Crashes stir concern, but corporate jets generally safe

Tragedy strikes Ebersol family, but small jets parallel fatality rate for big planes.

Despite the recent media frenzy over the high-profile crashes of small corporate jets, flying continues to be one of the safest modes of transportation available in America - other than maybe walking. And that goes for small corporate jets as well as the large commercial airlines. Small puddle-jumping charters are a bit more dicey, but their safety record has continued to improve as well. In the past 50 years, the accident rate for civil aviation has dropped by 87 percent.

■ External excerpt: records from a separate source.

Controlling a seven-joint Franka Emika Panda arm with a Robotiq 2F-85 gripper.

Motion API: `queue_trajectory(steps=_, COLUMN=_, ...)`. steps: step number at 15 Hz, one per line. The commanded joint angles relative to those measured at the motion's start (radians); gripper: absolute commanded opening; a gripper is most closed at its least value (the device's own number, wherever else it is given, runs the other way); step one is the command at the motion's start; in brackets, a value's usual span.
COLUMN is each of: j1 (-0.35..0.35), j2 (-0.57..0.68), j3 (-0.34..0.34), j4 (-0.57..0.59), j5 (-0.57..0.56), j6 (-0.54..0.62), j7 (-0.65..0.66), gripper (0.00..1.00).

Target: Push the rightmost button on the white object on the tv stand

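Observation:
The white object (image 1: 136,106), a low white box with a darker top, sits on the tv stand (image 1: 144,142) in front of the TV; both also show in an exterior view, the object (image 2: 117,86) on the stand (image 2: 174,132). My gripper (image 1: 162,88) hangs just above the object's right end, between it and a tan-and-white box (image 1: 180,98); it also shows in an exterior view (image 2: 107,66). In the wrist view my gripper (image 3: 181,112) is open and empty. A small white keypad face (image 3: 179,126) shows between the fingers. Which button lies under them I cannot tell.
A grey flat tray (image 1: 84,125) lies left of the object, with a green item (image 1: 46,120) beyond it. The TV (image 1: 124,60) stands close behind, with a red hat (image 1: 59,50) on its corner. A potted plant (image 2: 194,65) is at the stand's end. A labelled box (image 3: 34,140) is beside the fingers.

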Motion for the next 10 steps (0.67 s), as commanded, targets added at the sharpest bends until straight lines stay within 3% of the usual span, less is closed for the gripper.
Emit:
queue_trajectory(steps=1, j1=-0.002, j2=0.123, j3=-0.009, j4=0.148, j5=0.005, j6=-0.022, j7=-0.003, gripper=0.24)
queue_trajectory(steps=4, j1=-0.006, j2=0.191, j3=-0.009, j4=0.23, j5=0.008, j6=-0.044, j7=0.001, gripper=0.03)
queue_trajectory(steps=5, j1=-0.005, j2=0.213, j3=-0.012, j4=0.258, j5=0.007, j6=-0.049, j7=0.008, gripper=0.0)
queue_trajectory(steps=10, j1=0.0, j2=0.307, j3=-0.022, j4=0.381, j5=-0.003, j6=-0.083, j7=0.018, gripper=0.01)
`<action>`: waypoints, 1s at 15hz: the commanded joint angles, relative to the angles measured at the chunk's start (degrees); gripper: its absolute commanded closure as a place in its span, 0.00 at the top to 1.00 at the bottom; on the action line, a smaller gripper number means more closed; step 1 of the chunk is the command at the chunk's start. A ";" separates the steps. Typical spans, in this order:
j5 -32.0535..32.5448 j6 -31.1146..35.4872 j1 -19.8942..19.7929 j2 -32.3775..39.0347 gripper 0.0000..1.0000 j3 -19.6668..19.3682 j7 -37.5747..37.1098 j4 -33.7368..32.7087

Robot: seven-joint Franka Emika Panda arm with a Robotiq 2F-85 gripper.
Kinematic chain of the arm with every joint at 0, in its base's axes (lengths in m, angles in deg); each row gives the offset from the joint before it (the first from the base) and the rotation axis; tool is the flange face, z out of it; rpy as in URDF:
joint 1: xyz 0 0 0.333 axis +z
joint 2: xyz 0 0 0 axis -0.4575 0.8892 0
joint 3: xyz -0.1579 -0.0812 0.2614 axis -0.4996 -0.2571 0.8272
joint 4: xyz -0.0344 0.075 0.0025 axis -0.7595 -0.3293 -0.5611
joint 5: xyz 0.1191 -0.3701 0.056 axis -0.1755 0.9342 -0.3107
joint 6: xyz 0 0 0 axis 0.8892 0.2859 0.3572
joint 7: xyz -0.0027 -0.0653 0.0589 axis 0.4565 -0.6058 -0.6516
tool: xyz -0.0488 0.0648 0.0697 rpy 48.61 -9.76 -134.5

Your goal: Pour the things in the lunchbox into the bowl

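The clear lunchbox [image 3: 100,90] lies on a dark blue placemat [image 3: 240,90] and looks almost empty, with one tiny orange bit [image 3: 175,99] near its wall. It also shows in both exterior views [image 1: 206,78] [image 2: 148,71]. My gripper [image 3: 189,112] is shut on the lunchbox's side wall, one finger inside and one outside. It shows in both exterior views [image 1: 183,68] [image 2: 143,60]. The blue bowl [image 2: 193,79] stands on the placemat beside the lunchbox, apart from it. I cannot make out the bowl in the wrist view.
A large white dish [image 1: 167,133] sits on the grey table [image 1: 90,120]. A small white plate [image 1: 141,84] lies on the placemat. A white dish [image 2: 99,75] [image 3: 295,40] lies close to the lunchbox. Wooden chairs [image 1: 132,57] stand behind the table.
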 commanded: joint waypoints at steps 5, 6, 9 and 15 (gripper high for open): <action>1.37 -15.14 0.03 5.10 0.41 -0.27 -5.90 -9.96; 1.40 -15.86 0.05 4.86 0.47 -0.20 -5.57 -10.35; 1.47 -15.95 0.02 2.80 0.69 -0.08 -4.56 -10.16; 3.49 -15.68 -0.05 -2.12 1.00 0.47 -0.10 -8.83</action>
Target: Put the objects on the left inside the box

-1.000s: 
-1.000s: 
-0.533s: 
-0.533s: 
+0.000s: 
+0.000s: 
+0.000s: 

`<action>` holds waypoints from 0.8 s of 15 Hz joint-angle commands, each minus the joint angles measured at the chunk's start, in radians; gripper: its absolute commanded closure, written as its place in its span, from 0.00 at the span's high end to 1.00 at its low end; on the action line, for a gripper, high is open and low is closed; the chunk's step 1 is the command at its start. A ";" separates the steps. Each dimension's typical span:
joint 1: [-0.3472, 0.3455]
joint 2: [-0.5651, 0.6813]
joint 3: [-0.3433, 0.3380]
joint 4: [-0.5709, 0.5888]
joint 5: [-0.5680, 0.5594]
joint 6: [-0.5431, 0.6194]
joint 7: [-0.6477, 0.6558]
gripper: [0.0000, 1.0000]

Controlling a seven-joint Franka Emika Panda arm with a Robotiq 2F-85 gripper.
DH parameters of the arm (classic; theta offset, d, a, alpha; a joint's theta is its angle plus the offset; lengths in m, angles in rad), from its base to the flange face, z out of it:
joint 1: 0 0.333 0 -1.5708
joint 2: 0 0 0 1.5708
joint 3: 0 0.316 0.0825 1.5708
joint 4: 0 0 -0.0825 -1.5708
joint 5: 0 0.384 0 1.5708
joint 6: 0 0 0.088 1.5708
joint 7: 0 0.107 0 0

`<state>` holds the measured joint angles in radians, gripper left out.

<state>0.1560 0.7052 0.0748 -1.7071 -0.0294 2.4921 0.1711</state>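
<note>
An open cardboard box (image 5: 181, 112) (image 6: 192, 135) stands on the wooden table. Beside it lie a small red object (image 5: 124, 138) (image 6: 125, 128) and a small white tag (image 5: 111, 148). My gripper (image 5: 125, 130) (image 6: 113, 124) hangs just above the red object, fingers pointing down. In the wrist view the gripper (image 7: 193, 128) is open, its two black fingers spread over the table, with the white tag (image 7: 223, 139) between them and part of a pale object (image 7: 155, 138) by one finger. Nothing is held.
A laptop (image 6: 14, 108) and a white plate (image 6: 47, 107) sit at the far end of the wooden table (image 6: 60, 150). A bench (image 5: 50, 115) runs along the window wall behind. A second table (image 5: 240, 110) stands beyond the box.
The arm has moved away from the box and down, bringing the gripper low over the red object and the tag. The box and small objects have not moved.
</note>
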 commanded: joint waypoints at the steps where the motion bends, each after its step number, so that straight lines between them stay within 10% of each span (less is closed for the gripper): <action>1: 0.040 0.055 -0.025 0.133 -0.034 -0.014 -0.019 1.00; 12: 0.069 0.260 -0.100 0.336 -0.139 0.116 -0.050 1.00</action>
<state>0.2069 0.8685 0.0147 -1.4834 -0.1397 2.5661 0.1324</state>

But whenever high-profile people are involved in an aviation fatality, such statistics can get lost in the media's sometimes breathless coverage, particularly when a series of crashes comes one on the heels of the other. Witness the past three weeks.

First, a corporate Gulfstream on its way to pick up former President George H. W. Bush crashed in Houston killing all three aboard. Then a Canadair Challenger carrying NBC Sports executive Dick Ebersol and his family crashed on a runway in a resort town in Colorado. Mr. Ebersol's 14-year old son and the crew were killed. A few days later, a small charter Hansa jet crashed into an island in the Missouri River, killing the CEO of the company and his co-pilot.

Despite the tragedies, aviation experts contend there is no indication that flying in small corporate jets is any more dangerous than before. "This historically has been regarded as a very safe segment of the industry, and I don't know anyone who is raising, even informally, red flags," says Clint Oster, an aviation expert at Indiana University at Bloomington. "There's just no indication that we're seeing a deterioration of safety in the industry."

The Federal Aviation Administration and the National Transportation Safety Board (NTSB) which track aviation accidents break them into a few broad categories that make it difficult to distinguish corporate-jet accidents from those of small single-engine charters that bring hunters into the frozen wilds of Alaska. But independent consultants, Robert E. Breiling Associates, hired by the National Business Aviation Association (NBAA) have concluded the fatal accident rate for the professional jets is .014 per 100,000 hours, which is very similar to the fatal accident rate for commercial airlines (.012 per 100,000 hours).

"For the corporate jets, over the past five years there's been an average of nine accidents a year and four fatalities, this year there have been 11 accidents so far and five fatalities," says Mr. Breiling. "So it's not out of line from the average."

Aviation experts point to a variety of factors to explain the increasing levels of aviation safety, from better and increased training of pilots to new technologies that make navigating much safer. Indeed, whenever there's an accident the NTSB spends months analyzing the chain of events that led to it. "That information is then used to improve training as well as the design of aircraft," says Ed Bolen, president of the NBAA. Overall, about 70 percent of the flights in the country are private, general-aviation flights that carry an estimated 145 million people.

"There's a very low accident record and a very strong safety record," says Jeff Myers, of the Aircraft Owners and Pilots Association in Frederick, Md. "Will it ever be perfect? We're working toward it."